Eduarda estava servindo a sopa para Arthur e não deu a mínima importância para a pergunta de Weleska.
Por que ela teria a obrigação de cozinhar para aquelas duas pessoas?
Cozinhar para o filho era sua responsabilidade como mãe, mas quanto a Cícero e Weleska, ela não tinha necessidade alguma de cuidar deles.
Eduarda colocou a sopa diante de Arthur e disse suavemente:
— Beba devagar, cuidado para não queimar a boca.
Arthur assentiu e, em seguida, olhou para Weleska:
— Tia Weleska, você quer um pouco também? Posso te dar a minha.
Arthur empurrou sua tigela de sopa na direção de Weleska.
Eduarda apenas lançou um olhar indiferente, sem impedir nem dizer nada; ela continuou tomando sua sopa calmamente.
Ao ver a postura inabalável de Eduarda, o coração de Weleska encheu-se de fúria, desejando poder esbofeteá-la ali mesmo.
Mas ela não podia fazer isso.
— Não precisa, Arthur, obrigada viu? — Weleska forçou um sorriso rígido ao responder.
Então, Weleska segurou a mão de Cícero, agindo como se estivesse fazendo manha.
— Cícero, já que a Eduarda não me quer muito bem e não fez comida para nós, vamos pedir para alguém entregar. Eu também estou com fome.
Cícero assentiu e chamou o mordomo para ligar para o hotel do Grupo Machado e pedir a entrega do jantar.
Dito isso, os dois se viraram e saíram.
Eduarda nem olhou para eles, mantendo sua atenção apenas em Arthur enquanto ele comia.
Depois que Arthur terminou, Eduarda instruiu os criados a limparem a mesa e preparou-se para subir e continuar revisando seu trabalho.
Houve uma movimentação na porta, e Eduarda virou a cabeça para olhar.
Era uma fila de funcionários impecavelmente vestidos, entrando na mansão com caixas de comida térmicas.

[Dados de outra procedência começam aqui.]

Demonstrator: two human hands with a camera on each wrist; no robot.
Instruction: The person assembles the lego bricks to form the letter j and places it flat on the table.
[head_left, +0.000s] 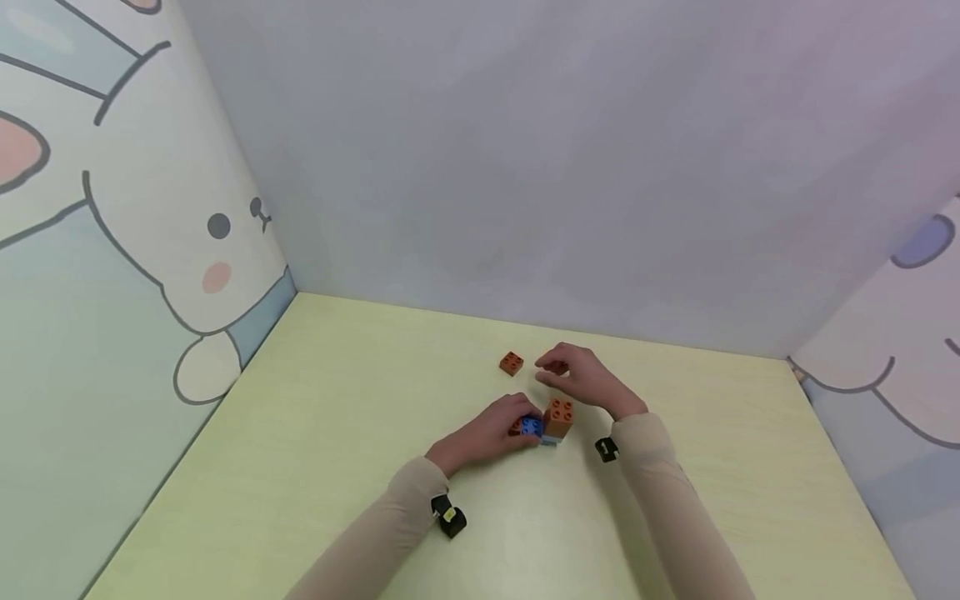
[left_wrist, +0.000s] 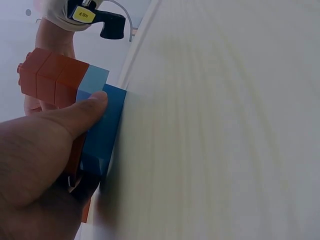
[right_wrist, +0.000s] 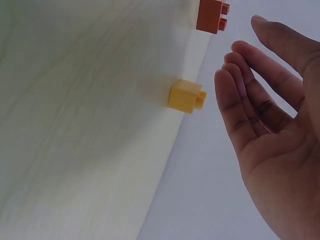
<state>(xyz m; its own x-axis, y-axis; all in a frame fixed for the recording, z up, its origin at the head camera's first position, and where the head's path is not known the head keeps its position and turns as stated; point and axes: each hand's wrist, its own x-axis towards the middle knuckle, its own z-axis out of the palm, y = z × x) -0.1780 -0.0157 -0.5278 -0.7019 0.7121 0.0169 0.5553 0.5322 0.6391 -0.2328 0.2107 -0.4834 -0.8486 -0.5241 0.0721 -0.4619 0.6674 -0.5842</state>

Eduarda reconheceu os uniformes; eram da equipe do hotel de luxo do Grupo Machado.
Não esperava que, no tempo de apenas uma refeição, eles tivessem preparado tudo e trazido até a mansão.
Mas a quem ela poderia pedir ajuda agora? Quem poderia ajudá-la a escapar de Cícero?
Eduarda pensou imediatamente em Adilson; talvez Adilson pudesse ajudá-la.
Ao retornar ao quarto no terceiro andar, Eduarda ligou para Adilson. Quando a chamada foi atendida, porém, foi a voz do velho mordomo que soou.
— Sra. Eduarda, a senhora precisa de algo com o patrão? Posso transmitir o recado.
Eduarda não falou de imediato, mas perguntou:
— E o vovô? Por que ele não atendeu o telefone?
O velho mordomo respondeu:
— O patrão não tem se sentido bem nos últimos dias. O médico particular recomendou que ele repousasse bastante e não fosse incomodado, na medida do possível.
Eduarda hesitou um pouco e então disse:
— Entendo. Não é nada importante. Por favor, mande um abraço meu para o vovô e diga que irei visitá-lo assim que tiver tempo.